The patient 4 undergoing robot-assisted prostate resection, developed severe hypotension and hypoxia when position of the patient returned to supine from deep Trendelenburg position at the end of surgery. The hypotension was refractory to the conventional fluid infusion and vasoconstrictor treatment for 30 min. The point of care ultrasound was used to the assess the cause of the circulatory decompensation. The size of right ventricle moderately dilated with slight shift of intraventricular septum towards the LV. The quantitative analysis of the right ventricle systolic pressure via the peak flow velocity of tricuspid valve regurgitation and tricuspid annular plane systolic excursion (TAPSE) with M modality indicated that the right ventricle contractility was moderately depressed due to elevated pulmonary arterial pressure.
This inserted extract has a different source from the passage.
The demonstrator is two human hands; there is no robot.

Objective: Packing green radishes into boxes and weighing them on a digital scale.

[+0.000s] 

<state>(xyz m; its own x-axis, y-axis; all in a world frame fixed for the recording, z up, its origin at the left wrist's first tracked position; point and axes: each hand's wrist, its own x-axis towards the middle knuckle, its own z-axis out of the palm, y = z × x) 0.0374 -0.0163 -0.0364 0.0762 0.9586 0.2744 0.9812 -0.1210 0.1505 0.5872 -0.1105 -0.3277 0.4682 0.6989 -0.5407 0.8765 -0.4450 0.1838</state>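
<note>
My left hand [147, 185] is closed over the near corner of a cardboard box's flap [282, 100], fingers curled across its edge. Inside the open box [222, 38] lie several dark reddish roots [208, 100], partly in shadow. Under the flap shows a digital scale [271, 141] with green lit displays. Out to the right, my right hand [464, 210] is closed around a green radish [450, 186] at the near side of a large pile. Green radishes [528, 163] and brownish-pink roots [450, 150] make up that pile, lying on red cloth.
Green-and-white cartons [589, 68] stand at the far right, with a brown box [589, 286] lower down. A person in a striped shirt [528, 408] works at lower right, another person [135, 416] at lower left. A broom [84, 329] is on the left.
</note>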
The TTE also showed that the well-filled LV squeezed quite well without regional wall motion abnormality. Therefore, the infusion of norepinephrine started at 0.1 µg/kg/min and the BP gradually improved. The patient was subject to moderate pulmonary infiltration in bilateral lower lobes on post-operation of day (POD) 2–3. The patient 8 also had pulmonary edema leading to moderate hypoxia after surgery. The pathogenesis of gas embolism-induced pulmonary edema is complex. Air bubbles-induced turbulent flow activates platelet which leads to the release of inflammatory cytokine or chemokine, recruitment of neutrophils resulting in a series of inflammatory reactions to pulmonary arteriole endothelium (8). The interstitial pulmonary edema was completed dissipated under the PEEP treatment. The recovery of these two patients were uneventful thereafter.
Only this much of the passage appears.